> _REQUIRED WORK_
Copy each line below that contains "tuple".
━━ RECORDED INFORMATION ━━
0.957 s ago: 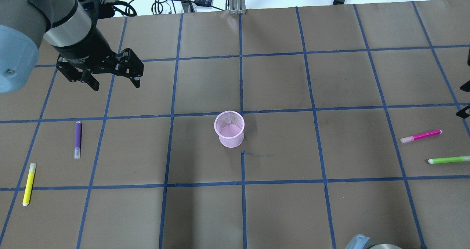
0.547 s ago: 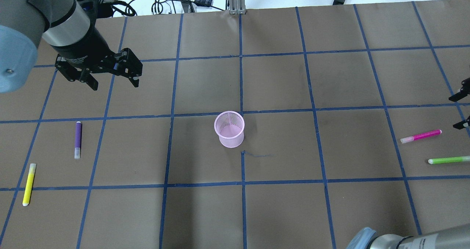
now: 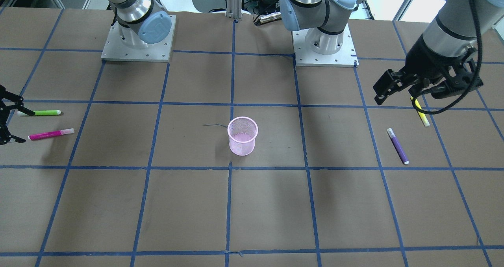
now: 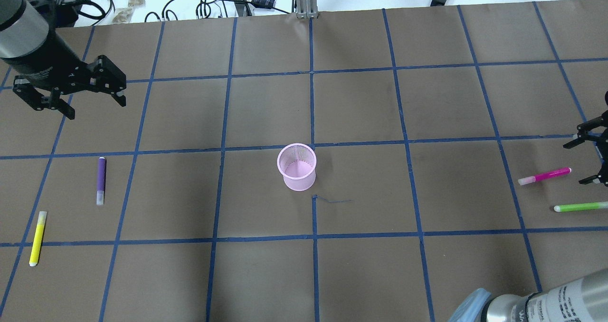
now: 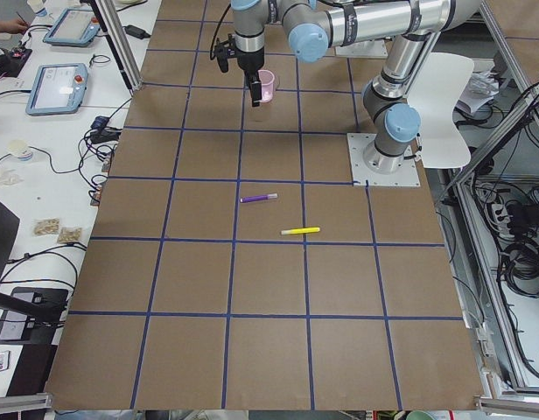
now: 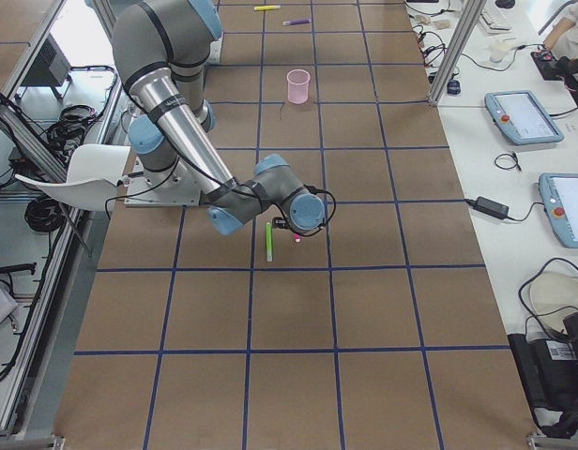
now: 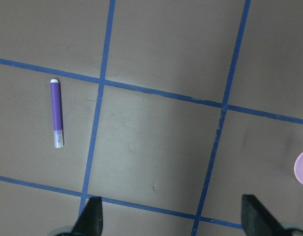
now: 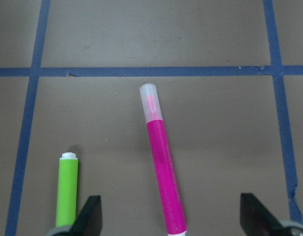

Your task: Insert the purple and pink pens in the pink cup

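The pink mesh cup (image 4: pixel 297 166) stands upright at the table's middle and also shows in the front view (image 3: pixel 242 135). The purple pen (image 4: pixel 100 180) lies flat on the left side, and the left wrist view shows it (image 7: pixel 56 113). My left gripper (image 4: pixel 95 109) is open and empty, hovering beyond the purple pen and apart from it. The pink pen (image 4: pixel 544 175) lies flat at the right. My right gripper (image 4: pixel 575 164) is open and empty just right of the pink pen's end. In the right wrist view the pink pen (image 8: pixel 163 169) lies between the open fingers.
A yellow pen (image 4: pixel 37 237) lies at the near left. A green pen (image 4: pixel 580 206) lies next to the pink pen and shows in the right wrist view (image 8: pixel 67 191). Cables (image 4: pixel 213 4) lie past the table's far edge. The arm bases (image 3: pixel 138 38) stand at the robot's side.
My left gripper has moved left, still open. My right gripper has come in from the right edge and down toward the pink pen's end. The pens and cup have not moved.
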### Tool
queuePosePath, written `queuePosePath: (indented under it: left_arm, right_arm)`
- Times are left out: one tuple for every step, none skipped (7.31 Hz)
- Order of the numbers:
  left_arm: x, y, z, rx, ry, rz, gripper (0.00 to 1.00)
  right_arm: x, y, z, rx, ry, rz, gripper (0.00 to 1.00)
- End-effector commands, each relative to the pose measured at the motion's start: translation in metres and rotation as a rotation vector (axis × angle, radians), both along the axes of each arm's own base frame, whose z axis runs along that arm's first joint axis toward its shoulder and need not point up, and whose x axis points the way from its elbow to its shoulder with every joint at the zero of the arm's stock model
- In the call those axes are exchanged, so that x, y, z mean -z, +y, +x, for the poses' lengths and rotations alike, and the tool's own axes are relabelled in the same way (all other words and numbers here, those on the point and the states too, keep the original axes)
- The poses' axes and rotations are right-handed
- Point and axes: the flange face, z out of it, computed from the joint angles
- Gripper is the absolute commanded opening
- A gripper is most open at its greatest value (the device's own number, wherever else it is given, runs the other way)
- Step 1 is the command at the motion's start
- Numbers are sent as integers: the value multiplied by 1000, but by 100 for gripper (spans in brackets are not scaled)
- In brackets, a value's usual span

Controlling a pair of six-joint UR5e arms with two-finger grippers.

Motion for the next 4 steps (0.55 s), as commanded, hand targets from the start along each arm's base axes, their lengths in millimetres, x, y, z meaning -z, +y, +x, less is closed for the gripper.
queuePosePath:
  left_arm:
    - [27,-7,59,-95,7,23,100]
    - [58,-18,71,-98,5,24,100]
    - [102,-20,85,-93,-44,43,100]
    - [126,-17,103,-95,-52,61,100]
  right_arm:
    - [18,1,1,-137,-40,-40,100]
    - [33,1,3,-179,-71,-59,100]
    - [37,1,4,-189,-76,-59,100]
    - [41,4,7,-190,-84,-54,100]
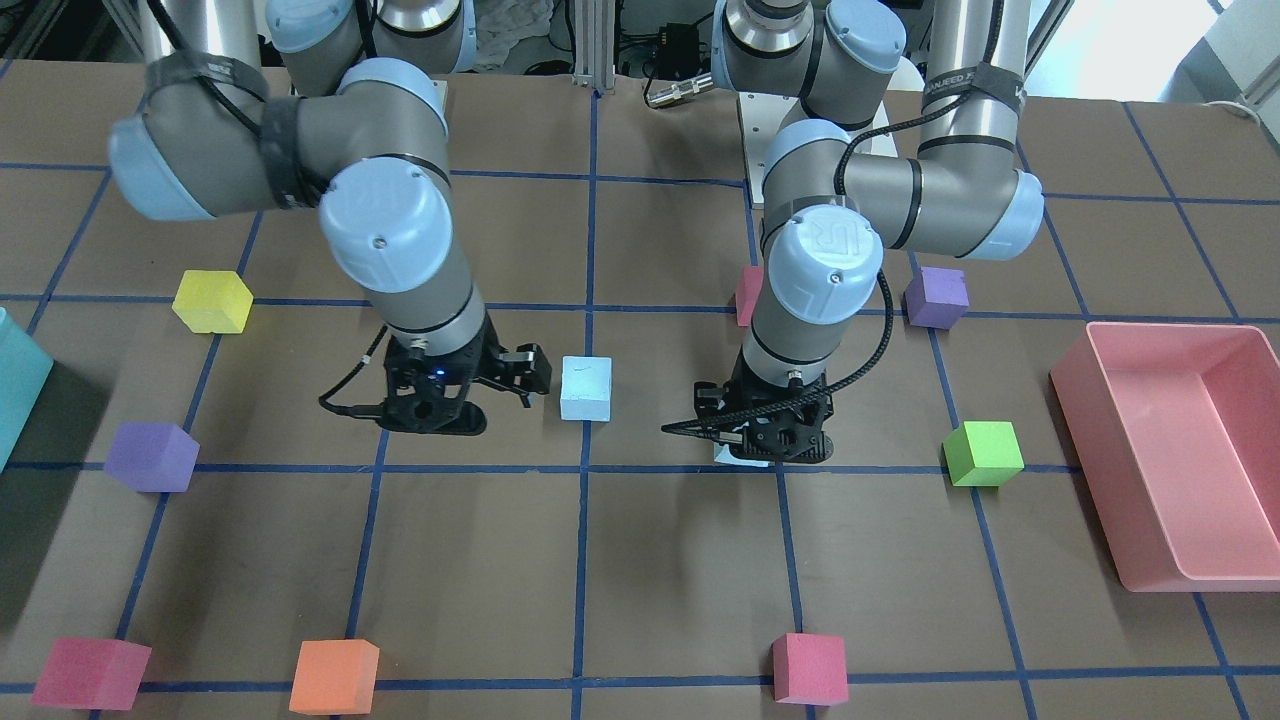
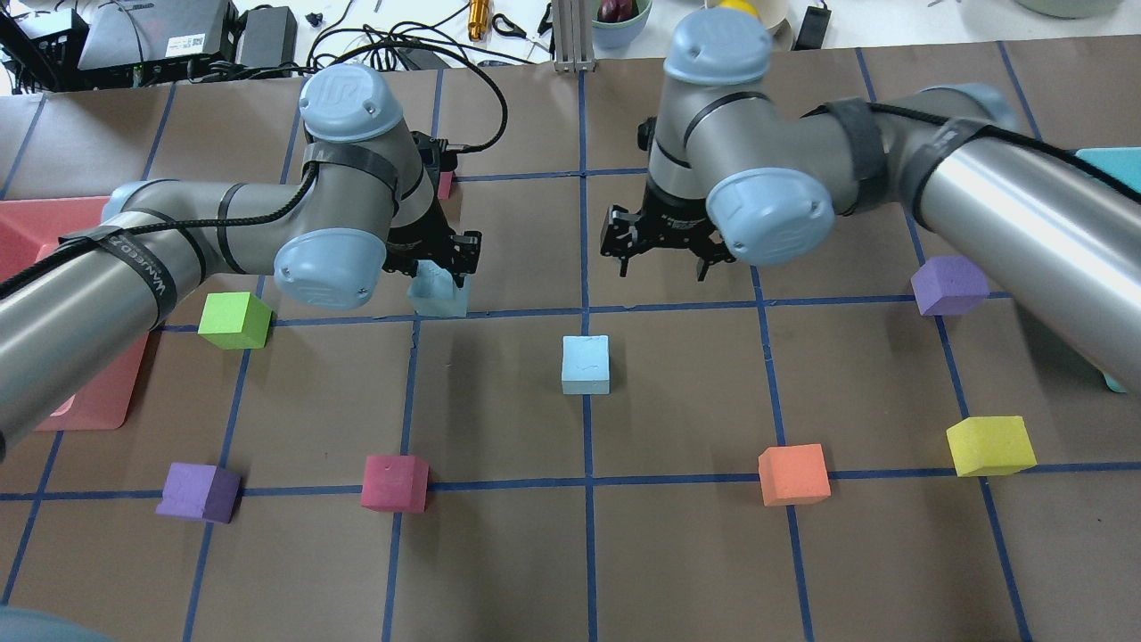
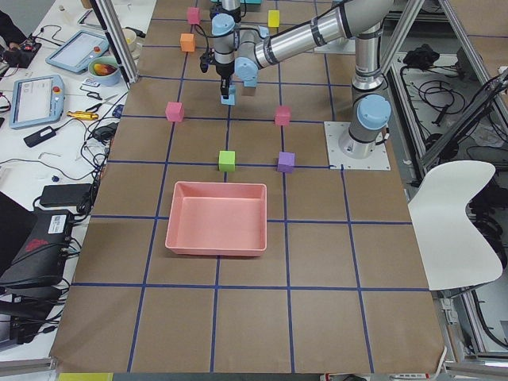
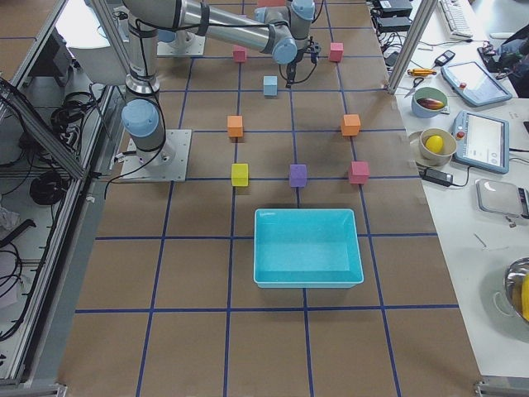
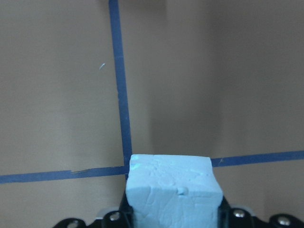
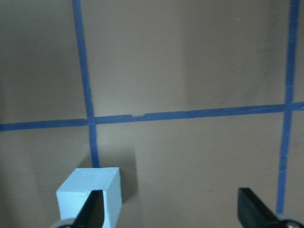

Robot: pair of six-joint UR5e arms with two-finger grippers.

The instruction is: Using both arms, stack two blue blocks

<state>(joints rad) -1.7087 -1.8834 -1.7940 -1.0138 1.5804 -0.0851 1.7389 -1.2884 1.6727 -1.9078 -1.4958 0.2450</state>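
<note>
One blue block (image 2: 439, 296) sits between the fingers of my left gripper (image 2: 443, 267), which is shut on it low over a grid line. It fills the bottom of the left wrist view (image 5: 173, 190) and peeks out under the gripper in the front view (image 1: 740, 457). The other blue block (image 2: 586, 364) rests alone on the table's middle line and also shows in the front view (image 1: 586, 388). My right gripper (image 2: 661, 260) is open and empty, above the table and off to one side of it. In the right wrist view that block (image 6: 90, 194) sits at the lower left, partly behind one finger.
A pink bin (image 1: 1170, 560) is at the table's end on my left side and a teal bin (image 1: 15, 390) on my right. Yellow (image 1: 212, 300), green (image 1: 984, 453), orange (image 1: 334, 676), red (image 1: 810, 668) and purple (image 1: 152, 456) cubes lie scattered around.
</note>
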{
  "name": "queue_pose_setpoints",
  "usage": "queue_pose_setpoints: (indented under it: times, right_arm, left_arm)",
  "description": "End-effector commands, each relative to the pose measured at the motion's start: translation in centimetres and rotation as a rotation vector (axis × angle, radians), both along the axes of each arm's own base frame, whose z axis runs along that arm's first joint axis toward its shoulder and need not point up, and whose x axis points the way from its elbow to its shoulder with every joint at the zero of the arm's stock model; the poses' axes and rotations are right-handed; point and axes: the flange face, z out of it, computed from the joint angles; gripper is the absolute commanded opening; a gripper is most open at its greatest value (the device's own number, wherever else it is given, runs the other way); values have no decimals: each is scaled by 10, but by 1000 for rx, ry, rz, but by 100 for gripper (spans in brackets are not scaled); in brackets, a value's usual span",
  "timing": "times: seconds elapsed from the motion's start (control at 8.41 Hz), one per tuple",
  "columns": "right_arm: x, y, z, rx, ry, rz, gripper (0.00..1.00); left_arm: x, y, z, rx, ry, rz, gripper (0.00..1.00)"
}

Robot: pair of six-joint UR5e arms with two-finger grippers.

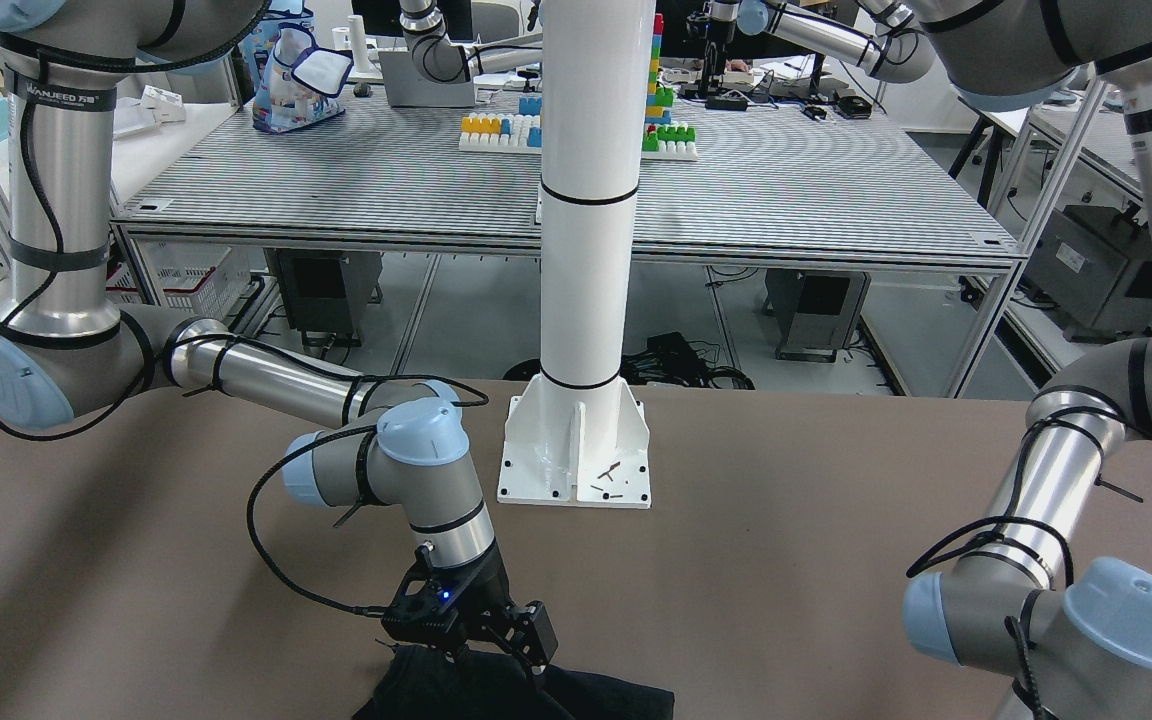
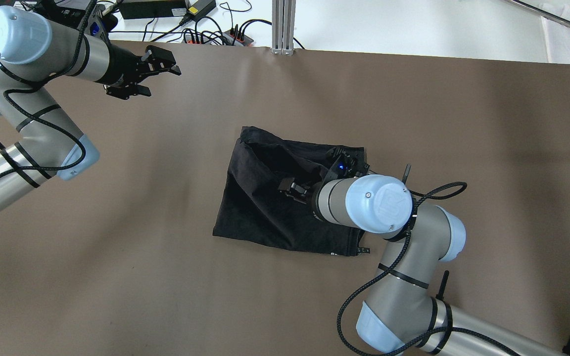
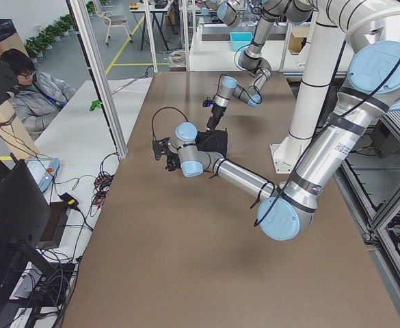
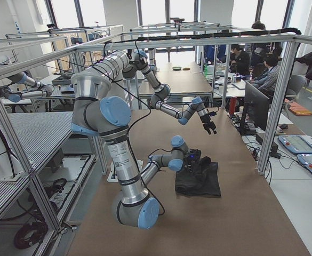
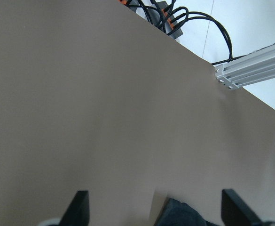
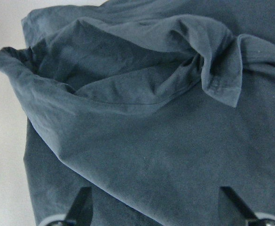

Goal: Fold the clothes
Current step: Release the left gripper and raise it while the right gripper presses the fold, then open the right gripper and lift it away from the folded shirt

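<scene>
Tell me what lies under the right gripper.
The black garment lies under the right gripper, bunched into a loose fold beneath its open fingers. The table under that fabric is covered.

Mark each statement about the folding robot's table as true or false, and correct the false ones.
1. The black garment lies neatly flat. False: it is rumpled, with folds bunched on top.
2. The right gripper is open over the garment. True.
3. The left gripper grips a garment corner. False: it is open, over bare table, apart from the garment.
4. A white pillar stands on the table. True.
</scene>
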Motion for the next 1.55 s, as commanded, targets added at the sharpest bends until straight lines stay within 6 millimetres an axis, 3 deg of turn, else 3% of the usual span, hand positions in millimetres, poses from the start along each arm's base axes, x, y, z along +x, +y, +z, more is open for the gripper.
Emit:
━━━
> _REPLY TO THE EXERCISE_
- Times are left out: one tuple for every step, none skipped (7.31 Hz)
  "timing": "times: seconds elapsed from the motion's start (control at 8.41 Hz), one per tuple",

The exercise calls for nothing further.